OXFORDSHIRE has experienced the second wettest year on record.

Met Office bosses confirmed the rainfall total for 2012 was 938.5mm, with 145.5 days of rain.

Only the 1960 figure of 982.4mm tops this year’s total, since records began in 1910.

The figures are despite a drier than average spring.

The city of Oxford itself was also deluged in the third wettest year since rainfall data was first collected by the university in 1767, with a total of 954.8mm.

This compares with a total of 1,034.7mm in 1852, and 962.8mm in 1960.

Met Office spokesman Dan Williams said: “It has been an exceptionally wet year in Oxfordshire.

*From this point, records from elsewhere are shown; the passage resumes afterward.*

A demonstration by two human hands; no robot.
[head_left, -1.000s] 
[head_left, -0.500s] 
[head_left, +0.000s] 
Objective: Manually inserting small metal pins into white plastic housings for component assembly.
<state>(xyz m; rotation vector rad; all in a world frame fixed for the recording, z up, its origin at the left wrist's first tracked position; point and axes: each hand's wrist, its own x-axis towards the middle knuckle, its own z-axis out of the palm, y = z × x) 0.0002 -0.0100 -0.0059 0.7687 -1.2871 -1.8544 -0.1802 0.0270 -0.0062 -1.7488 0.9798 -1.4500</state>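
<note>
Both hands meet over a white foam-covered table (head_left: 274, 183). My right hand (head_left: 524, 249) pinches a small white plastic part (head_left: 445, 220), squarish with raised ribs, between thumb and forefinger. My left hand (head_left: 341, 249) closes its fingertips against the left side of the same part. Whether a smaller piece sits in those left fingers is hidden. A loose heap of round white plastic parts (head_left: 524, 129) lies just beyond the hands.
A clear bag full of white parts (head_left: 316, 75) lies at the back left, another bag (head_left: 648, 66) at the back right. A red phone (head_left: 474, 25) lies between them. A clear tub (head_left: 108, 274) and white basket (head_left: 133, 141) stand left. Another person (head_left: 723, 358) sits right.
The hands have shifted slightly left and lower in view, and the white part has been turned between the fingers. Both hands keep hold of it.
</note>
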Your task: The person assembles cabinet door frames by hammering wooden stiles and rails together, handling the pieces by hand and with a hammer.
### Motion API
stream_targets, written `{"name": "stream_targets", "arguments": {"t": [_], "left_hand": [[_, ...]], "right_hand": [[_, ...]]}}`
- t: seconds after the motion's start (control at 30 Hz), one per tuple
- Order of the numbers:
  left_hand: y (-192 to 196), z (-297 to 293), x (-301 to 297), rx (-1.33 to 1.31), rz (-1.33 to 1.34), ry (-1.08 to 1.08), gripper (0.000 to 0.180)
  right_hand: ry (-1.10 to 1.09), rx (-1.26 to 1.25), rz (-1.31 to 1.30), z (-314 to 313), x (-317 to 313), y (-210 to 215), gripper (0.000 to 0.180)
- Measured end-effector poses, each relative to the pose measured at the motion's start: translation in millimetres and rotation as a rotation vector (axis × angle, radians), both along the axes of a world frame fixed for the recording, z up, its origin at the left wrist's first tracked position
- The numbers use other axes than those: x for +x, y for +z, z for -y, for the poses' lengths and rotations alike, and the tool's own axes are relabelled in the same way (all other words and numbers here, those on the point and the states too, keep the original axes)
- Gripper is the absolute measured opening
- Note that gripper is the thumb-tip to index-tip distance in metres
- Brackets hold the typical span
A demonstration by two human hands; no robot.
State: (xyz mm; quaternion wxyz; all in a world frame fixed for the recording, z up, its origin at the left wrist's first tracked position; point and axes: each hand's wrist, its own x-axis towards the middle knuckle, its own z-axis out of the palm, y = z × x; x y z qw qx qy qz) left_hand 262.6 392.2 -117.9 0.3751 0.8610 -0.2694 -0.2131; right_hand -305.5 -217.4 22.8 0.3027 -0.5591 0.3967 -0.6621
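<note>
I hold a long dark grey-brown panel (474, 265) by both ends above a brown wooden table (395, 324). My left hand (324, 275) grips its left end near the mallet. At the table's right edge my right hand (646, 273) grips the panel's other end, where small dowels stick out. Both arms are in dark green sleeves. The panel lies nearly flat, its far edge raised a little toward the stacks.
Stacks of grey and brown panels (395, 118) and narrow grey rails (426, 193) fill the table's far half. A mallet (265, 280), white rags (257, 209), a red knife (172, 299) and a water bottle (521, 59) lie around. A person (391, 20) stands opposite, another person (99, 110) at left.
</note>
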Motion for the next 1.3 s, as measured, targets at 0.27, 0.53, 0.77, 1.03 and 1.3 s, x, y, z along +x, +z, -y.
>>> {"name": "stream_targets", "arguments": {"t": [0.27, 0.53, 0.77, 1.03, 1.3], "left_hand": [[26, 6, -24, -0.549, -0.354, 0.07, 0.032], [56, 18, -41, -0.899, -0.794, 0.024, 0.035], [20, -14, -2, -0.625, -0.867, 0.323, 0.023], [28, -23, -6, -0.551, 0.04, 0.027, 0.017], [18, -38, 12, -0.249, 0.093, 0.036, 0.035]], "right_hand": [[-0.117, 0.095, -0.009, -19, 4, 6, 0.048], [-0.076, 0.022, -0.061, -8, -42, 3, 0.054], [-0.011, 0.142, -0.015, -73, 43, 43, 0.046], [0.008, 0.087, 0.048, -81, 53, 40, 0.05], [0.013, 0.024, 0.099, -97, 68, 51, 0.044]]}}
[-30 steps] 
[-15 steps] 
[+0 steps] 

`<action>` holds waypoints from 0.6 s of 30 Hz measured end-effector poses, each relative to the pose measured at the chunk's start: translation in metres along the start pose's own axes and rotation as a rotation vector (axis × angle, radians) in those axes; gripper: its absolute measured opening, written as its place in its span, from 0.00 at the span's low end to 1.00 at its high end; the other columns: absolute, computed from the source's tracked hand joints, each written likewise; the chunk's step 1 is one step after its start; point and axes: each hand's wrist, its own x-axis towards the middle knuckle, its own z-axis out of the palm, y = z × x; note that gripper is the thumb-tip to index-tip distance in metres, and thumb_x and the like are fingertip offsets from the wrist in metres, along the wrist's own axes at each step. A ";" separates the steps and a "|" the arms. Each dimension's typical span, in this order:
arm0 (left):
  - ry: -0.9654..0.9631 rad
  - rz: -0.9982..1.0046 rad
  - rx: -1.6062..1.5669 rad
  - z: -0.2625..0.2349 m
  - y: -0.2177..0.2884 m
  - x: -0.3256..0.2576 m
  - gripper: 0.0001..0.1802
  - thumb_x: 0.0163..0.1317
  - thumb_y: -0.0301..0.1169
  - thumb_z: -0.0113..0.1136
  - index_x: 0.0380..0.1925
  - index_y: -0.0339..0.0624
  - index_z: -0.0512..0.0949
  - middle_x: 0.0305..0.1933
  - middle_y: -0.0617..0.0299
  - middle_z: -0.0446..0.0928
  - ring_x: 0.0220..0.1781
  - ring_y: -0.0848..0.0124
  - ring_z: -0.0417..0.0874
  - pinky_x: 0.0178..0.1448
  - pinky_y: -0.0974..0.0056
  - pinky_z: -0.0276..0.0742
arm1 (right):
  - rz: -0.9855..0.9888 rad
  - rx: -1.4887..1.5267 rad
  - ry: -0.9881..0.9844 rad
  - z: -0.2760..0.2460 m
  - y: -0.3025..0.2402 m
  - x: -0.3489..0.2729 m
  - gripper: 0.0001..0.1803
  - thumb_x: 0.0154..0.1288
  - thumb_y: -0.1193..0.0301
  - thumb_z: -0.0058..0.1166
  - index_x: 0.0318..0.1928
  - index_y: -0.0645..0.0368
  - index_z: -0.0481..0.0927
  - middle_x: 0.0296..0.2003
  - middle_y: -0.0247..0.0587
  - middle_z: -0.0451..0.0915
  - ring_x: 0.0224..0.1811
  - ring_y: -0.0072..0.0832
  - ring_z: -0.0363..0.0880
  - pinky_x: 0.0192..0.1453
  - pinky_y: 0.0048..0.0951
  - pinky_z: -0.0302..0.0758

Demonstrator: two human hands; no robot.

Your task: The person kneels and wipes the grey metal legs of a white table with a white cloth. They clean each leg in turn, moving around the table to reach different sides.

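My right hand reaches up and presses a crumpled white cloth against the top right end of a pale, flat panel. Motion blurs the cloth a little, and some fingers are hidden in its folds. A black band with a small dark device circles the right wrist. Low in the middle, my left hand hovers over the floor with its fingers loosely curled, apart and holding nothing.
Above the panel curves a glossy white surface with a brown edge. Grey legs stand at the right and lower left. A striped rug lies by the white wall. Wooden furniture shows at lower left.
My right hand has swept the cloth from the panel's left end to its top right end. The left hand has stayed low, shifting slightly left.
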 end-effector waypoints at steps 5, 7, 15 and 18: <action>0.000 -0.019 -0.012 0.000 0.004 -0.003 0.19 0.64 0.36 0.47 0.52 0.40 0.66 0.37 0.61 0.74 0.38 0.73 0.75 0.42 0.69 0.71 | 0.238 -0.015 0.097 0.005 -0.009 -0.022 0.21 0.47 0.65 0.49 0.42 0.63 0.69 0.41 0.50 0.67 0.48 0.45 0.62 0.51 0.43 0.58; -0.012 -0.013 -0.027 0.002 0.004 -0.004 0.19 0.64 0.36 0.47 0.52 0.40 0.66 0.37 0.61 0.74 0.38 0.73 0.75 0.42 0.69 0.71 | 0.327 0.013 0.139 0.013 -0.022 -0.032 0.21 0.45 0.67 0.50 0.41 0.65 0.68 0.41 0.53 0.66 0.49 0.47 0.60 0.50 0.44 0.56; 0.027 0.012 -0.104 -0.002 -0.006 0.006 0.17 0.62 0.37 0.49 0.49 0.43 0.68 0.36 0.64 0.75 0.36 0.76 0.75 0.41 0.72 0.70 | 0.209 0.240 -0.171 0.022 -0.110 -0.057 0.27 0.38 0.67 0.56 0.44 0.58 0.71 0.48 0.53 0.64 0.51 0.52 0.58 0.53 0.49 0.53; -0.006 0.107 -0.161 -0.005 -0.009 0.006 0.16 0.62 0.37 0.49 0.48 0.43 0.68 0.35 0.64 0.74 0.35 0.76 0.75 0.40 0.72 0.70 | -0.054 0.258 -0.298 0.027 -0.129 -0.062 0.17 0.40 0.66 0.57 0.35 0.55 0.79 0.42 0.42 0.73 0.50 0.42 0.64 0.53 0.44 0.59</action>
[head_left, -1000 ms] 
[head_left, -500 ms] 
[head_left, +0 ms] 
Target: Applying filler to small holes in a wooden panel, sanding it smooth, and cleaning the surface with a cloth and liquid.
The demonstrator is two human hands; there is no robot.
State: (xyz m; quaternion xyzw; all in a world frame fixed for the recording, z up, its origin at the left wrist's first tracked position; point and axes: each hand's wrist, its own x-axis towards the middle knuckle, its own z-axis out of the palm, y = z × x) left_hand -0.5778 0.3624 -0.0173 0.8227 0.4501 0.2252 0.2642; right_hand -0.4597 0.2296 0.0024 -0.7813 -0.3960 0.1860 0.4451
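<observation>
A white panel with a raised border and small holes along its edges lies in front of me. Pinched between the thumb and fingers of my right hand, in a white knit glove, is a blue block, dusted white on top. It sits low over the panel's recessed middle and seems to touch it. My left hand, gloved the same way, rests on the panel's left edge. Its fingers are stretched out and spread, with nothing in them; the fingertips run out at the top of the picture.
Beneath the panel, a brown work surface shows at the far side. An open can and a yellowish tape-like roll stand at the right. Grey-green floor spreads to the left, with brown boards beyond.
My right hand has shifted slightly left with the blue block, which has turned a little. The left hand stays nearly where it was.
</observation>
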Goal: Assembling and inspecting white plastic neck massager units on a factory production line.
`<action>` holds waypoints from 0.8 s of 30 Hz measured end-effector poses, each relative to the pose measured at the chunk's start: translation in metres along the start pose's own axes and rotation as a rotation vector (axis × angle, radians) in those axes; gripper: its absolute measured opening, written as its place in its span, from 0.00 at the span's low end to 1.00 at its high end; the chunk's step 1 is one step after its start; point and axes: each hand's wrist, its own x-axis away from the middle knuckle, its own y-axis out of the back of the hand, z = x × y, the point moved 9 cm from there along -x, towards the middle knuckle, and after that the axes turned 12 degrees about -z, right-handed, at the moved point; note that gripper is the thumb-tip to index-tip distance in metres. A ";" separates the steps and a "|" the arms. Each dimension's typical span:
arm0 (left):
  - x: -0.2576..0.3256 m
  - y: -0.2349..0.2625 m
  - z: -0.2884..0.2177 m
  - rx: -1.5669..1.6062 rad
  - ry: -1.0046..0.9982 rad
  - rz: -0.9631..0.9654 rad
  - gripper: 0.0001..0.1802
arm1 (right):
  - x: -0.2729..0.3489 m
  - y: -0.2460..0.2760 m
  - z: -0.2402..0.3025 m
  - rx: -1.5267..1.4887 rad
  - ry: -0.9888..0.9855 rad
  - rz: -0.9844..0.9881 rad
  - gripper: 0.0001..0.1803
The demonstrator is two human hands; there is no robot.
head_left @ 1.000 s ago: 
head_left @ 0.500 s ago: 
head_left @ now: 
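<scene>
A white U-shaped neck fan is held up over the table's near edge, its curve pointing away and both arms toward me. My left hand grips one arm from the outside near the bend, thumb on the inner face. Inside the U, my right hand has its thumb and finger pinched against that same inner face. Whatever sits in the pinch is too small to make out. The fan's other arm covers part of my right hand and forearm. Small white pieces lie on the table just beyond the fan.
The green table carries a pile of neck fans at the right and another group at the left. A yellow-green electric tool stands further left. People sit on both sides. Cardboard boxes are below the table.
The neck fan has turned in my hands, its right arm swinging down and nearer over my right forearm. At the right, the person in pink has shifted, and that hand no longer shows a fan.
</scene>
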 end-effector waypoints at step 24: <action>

“The first three months of the year were drier than average, with March getting half the average rainfall.

“It’s fair to say that even if there had been average rainfall for the first three months of 2012 it would have pushed the year into record territory.”

Mr Williams added: “In June this year the rainfall total of 140.6mm was a clear record, with the previous record being set in 1985 with 122mm.

“There has been an extended run of disappointing summers since 2007 but that doesn’t mean you will see the same weather in 2013.” It was also the second wettest year on record for the whole of the UK, with 1,330.7mm, slightly less than the record total of 1,337.3mm in 2000. It was the wettest year on record for England.

Thames Water confirmed it was unlikely to introduce a hosepipe ban in 2013 as the rain has saturated the ground and recharged natural underground basins.

Rainfall levels in 2012 were higher than in 2007 when thousands of residents faced floods.

The total amount of rainfall for the county for 2007 was 865.1mm, some way short of the 2012 total.

Staff at the Radcliffe Meteorological Station, at Green Templeton College in Woodstock Road, take rain measurements every day.

And their studies also showed it was the wettest April since rainfall data was first collected in 1767.

Data showed that 142mm fell in Oxford – three times more than usual.

The data was collected by Helen Pearce, a doctoral student at the University’s School of Geography and the Environment, who emptied a rain gauge into a measuring tube at exactly the same time each day of the year.

Postgraduate Ian Ashpole, 26, who is studying dust storms in the Saharan Desert, has now taken over from Miss Pearce as the Radcliffe Met Observer.

He said: “I think 2012 can be considered quite an extreme year for rainfall.”